Foreman, always inquisitive, approached King's death as a budding scholar.
"I just tried to process it as best I could; I just needed to read as much as possible," said Foreman, 56, a program director at the University of Maryland's School of Public Policy. "I needed the larger context. I wanted to understand why this had happened."
Foreman was well schooled in civil rights, but yearned to learn more. Spending afternoons in Baltimore's Ashburton neighborhood, where a caretaker watched him and his siblings in the afternoons while his mother worked, he met the Rev. Vernon Dobson, a civil rights leader who lived nearby. The efforts of Dobson and others to integrate the Gwynn Oak amusement park were seared in Foreman's memory.
His need for answers led him to the "holy trinity" of books on black consciousness: The Autobiography of Malcolm X, Black Rage by psychiatrists William H. Grier and Price M. Cobbs, and Eldridge Cleaver's Soul on Ice. Where some folks simply carried them around in an effort to look cool, Foreman devoured them.
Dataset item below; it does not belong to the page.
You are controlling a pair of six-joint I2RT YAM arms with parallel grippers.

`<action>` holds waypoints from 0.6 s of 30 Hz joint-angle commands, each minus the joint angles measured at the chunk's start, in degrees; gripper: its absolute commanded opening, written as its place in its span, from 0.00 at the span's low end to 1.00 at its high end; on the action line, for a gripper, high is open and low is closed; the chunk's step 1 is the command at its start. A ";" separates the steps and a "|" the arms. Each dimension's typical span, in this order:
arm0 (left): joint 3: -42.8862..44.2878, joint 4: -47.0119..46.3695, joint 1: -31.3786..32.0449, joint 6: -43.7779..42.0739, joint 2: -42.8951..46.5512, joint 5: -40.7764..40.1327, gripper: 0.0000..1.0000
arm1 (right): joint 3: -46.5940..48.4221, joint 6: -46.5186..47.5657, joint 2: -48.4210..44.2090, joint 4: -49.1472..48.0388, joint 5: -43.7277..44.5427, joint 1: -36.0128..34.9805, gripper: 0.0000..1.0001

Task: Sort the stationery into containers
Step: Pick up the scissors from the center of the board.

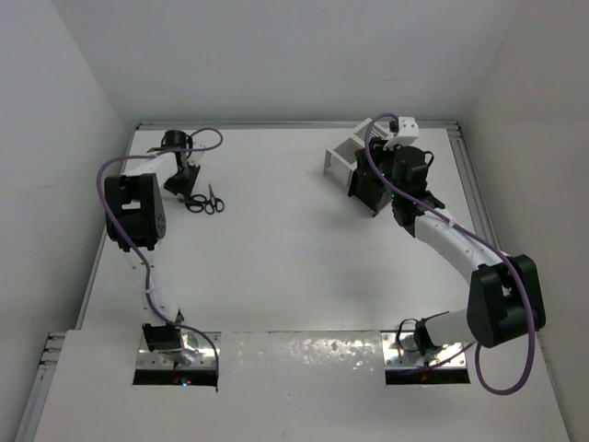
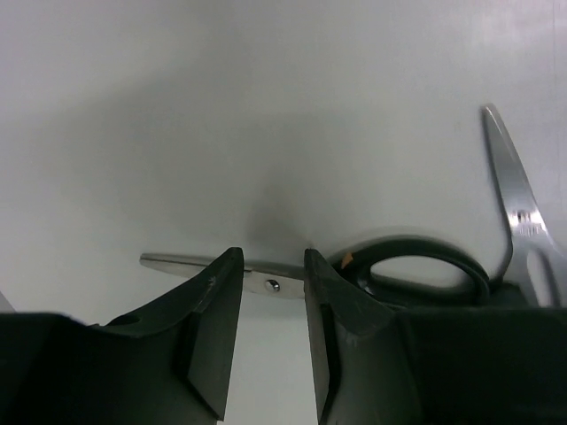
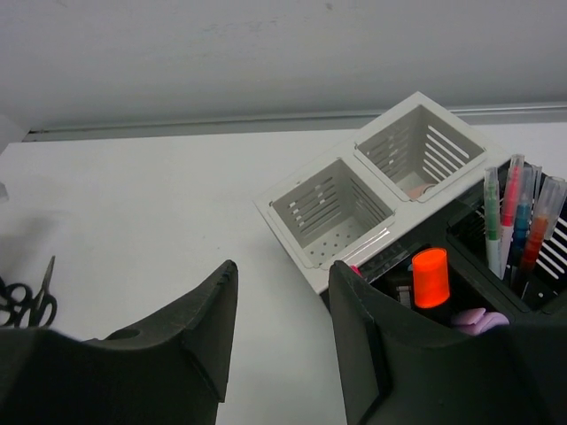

"I remember trying to come to terms with it all; it really was a struggle for identity," Foreman said.
By the fall of junior year, the teens came back to school with a new insight, style and swagger. Not only had they grown Afros, they stopped shaving their upper lips - both direct violations of the school dress code.
Afros were also strictly forbidden in the March household. "My father said, `Either cut it, or get out of my house,'" March said.
He spent a few nights at Thomas' house. In the meantime, his father called the parish priest to mediate. March stated his case: It was not wrong to be black. This was not a fad, but a true expression of the man he was becoming.
"They realized it was no good trying to stop me," he said. "I think the whole black community eventually came to the realization that there was nothing wrong with being who you are."
Hair vs. Jesuits
Next, the politics of hair came face to face with strict Jesuit discipline. When Loyola threatened to expel the students if they did not shave and cut their hair, March called in reinforcements - family friends and civil rights activists Parren J. Mitchell, Walter P. Carter and March's uncle, Judge John R. Hargrove Sr.